Relational database models stem from the need to do transaction processing and batch processing.
Relational databases store data in tables, organized by rows and columns. Tables usually have a primary key, a unique identifier which is indexed to provide fast lookup of a single given record in the table. Records can link themselves to records in other tables via foreign keys, which reference an unique identifier in another table.
This allows deconstructing data so that there is not repetition of identical data, in a process called normalization.
Traditional relational databases enforce very strict transactional consistency rules known as ACID. The entire database instance always moves from one valid state to another, in accordance with all intra-and inter-table constraints declared.
This stems from the original use cases for relational databases, called OnLine Transaction Processing (OLTP). OLTP databases use database constraints to strictly enforce business rules.
This use case has implications for how data is laid out on disk, as well as how concurrency is handled.
A standard example of OLTP use case is a user interacting with their bank. The user largely only wants to see their own information - all of their accounts, all the information about an account etc.
In order to rapidly access all of a user's data, the data is laid out on disk in a row-oriented format. All fields of a given row in a table are likely to be stored consecutively, so the database can jump to the correct row, then read the whole row at once.
As someone is using their banking, they could be transferring money and withdrawing money, all while their restaurant bill and monthly phone bill are being processed.
An OLTP database will process the transactions one at a time, in accordance with any rules such as a daily limit on withdrawals or overdrafts. The transactions processed in order, and each time they will be checked for validity against the rules of the database.
A database with a single queue to enforce transactions would have very poor performance. This would also be overly restrictive, as most operations would have nothing to do with one another.
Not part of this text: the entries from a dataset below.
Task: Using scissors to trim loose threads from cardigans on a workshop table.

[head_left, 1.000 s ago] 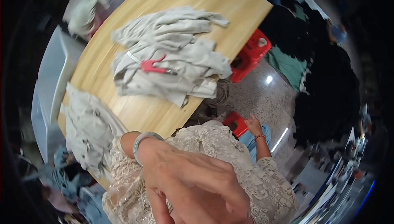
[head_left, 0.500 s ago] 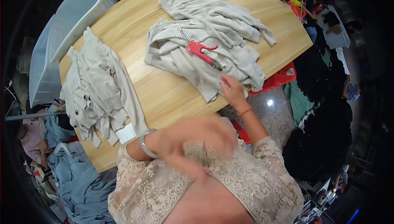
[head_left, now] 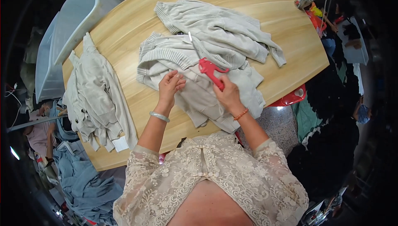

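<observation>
Left hand (head_left: 171,87), fingers half-curled, is over the left part of the nearer sweater (head_left: 197,88); right hand (head_left: 227,94), apart from it, forearm slanting inward, grasps the red air gun (head_left: 209,67) above the sweater's middle.

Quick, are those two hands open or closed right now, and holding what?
Left hand: half open, fingers loosely curled, nothing visible in it.
Right hand: closed, holding a red pistol-shaped tool.
</observation>
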### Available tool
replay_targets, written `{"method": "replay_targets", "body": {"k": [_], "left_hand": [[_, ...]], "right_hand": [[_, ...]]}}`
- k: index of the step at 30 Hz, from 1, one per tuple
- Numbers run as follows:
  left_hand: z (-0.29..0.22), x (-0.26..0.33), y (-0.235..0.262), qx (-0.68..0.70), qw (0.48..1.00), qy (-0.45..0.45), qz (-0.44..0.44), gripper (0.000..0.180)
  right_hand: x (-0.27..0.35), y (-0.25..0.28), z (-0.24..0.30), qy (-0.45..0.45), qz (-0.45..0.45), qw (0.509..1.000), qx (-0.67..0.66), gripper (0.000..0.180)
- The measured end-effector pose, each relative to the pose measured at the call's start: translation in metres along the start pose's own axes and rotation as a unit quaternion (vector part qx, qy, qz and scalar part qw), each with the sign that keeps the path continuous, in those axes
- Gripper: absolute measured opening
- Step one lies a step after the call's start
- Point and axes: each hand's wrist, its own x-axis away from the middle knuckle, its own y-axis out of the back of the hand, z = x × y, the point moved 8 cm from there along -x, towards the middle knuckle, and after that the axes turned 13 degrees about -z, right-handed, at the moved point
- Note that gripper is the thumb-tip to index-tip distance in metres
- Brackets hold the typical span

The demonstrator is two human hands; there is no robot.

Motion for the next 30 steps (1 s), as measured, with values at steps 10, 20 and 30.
{"method": "replay_targets", "body": {"k": [10,20,30], "left_hand": [[-0.001,-0.049,-0.023,-0.182,0.971,-0.07,-0.138,0.03],[-0.038,0.003,-0.019,0.021,0.995,-0.044,-0.091,0.012],[-0.081,0.033,0.048,0.138,0.984,0.017,-0.111,0.006]], "right_hand": [[-0.155,0.009,-0.038,0.01,0.024,0.997,0.07,0.035],[-0.119,-0.015,-0.034,0.081,0.187,0.979,-0.013,0.051],[-0.053,0.016,-0.002,0.182,0.193,0.96,0.09,0.102]]}}
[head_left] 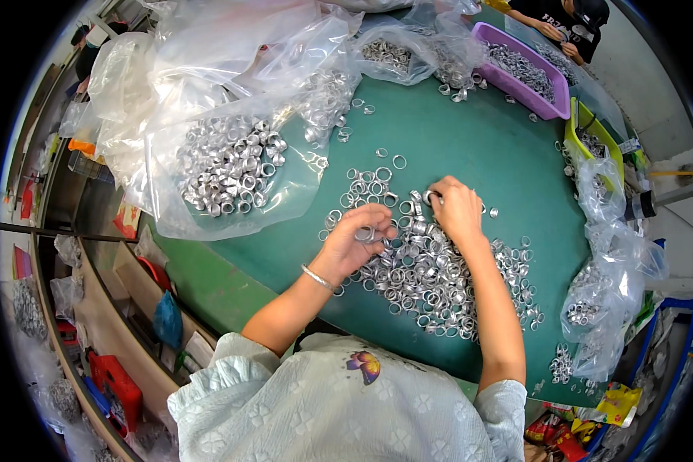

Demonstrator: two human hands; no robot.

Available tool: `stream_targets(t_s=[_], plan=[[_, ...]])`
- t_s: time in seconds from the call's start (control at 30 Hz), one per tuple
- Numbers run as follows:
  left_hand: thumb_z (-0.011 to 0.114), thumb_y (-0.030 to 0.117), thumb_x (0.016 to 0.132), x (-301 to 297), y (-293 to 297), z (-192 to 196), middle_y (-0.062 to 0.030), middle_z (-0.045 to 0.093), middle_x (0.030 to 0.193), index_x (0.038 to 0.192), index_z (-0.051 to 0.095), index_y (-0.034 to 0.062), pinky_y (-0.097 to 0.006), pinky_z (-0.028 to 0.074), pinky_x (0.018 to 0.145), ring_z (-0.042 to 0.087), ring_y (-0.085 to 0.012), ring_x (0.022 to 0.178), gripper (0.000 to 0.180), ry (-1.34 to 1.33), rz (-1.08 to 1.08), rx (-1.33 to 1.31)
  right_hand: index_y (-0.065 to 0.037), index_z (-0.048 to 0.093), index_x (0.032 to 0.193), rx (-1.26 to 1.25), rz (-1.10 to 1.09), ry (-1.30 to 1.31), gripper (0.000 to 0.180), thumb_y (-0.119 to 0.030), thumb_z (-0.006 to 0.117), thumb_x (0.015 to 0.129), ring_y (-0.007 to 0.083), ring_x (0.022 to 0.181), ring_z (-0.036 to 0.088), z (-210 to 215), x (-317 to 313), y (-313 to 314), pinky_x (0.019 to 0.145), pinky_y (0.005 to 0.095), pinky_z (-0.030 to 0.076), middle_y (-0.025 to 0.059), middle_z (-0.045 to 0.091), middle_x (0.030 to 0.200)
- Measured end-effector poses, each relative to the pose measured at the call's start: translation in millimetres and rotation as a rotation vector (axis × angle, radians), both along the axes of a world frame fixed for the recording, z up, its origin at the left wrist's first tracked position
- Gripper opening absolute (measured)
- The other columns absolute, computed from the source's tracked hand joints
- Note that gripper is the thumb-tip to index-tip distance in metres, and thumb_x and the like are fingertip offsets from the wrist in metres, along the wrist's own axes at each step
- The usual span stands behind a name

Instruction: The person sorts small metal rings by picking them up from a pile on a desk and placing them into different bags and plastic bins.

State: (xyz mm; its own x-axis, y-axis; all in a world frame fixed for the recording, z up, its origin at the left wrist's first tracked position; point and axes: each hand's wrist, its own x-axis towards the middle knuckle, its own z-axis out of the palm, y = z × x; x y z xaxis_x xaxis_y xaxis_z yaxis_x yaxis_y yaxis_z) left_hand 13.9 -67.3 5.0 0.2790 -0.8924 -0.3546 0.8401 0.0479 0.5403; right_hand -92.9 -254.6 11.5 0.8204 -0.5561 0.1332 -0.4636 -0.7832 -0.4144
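A loose heap of small silver metal rings (431, 281) lies on the green table (470, 146) in front of me. My left hand (358, 239) is curled around a short stack of the rings, held just above the heap's left edge; a thin bracelet sits on that wrist. My right hand (456, 208) rests at the heap's far edge and pinches a single ring between its fingertips. A few scattered rings (377, 177) lie beyond both hands.
A big clear plastic bag of rings (227, 165) lies at the left. More bags (393, 54) sit at the far side, and another bag (604, 285) at the right. A purple tray (550, 104) and a yellow-green tray (581, 123) hold rings. Another person's hands (554, 35) work at the top right.
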Motion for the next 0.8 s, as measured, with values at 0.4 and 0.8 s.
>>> stream_targets(t_s=[0.4, 0.8], plan=[[0.056, 0.019, 0.089, -39, 8, 23, -0.0086, 0.065, 0.095, 0.103, 0.064, 0.0011, -0.032, 0.049, 0.058, 0.061, -0.0151, 0.072, 0.024, -0.231, -0.194, 0.118, 0.000, 0.064, 0.094, 1.615, 0.007, -0.481, 0.014, -0.007, 0.063, 0.082, 0.0115, 0.060, 0.055, 34, -53, 32, 0.042, 0.0241, 0.041, 0.0062, 0.062, 0.082], [0.072, 0.022, 0.070, -16, -46, -1, -0.0087, 0.058, 0.078, 0.074, 0.067, 0.0090, -0.039, 0.048, 0.059, 0.062, -0.0285, 0.071, 0.014, -2.008, -0.211, 0.405, -0.002, 0.066, 0.070, -0.070, 0.009, 0.278, 0.022, -0.023, 0.072, 0.071, 0.0336, 0.072, 0.064, 16, -10, 40, 0.062, 0.0418, 0.051, 0.0137, 0.063, 0.085]])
John withdrawing money will never interfere with Jane withdrawing money, so we can process them both at the same time.
Instead, ACID transactional databases use locking to enforce consistency during concurrent updates. The database engine does its best to only lock the rows needed in order to continue processing unrelated transactions.
However, eventually there will be concurrent operations which cannot be safely processed at the same time without potentially violating the database constraints and returning invalid data in violation of the ACID principles.
In this case, the relational database engine may have to lock an entire database table or large sections of the table while changes are processed. If the changes take long enough, other operations waiting to access that table will have to wait, potentially long enough to time out completely. In this way, ACID transactional databases prioritize consistency over availability.
One way to mitigate the need to lock entire database tables is to apply database organization techniques known as normalization, which can reduce the amount of space utilized by a database, as well as limit how much of a database gets locked up during transactions.
A simple example of a relational database without any normalization applied might have a data layout like this:
Orders
order_id,user_firstname,user_lastname,product_name
1,John,Doe,Big Bang Hot Sauce
2,John,Doe,Big Bang Hot Sauce
3,Jane,Doe,Big Bang Extra Hot Sauce
4,Jane,Doe,Big Bang Hot Sauce
This can introduce several problems. We are wasting space duplicating data. Further, if anything - like the product name - needs to change, you have to change every record in the table. In a large enough table, this could be an extremely expensive operation spanning many minutes or hours which could slow down or completely lock up the database making it unable to process your orders.
Instead, with normalization we can store in a more decoupled layout:
Orders
order_id,user_id,product_id
1,1,1
1,1,1
1,2,2
1,2,1
Users
user_id,user_firstname,user_lastname
1,John,Doe
2,Jane,Doe
Products
product_id,product_name
1,Big Bang Hot Sauce
2,Big Bang Extra Hot Sauce
Now if any aspect of a product or user changes, only a single record in one table needs to change.
The orders table does not have to change when Big Bang Hot Sauce rebrands their products - the Orders table just holds a foreign key product_id
, which is used to go look up the current product name.
Because only one record needs to be locked up while the changes are made, a change to a product that could affect a massive amount of orders is accomplished in milliseconds without any operations or locking on the Orders
table.
- Column oriented to speed up aggregation queries
- Denormalized - fewer tables (star and snowflake schemas)
Scaling can be vertical (increasing the size of the machine running the database) or horizontal (increase the number of machines ).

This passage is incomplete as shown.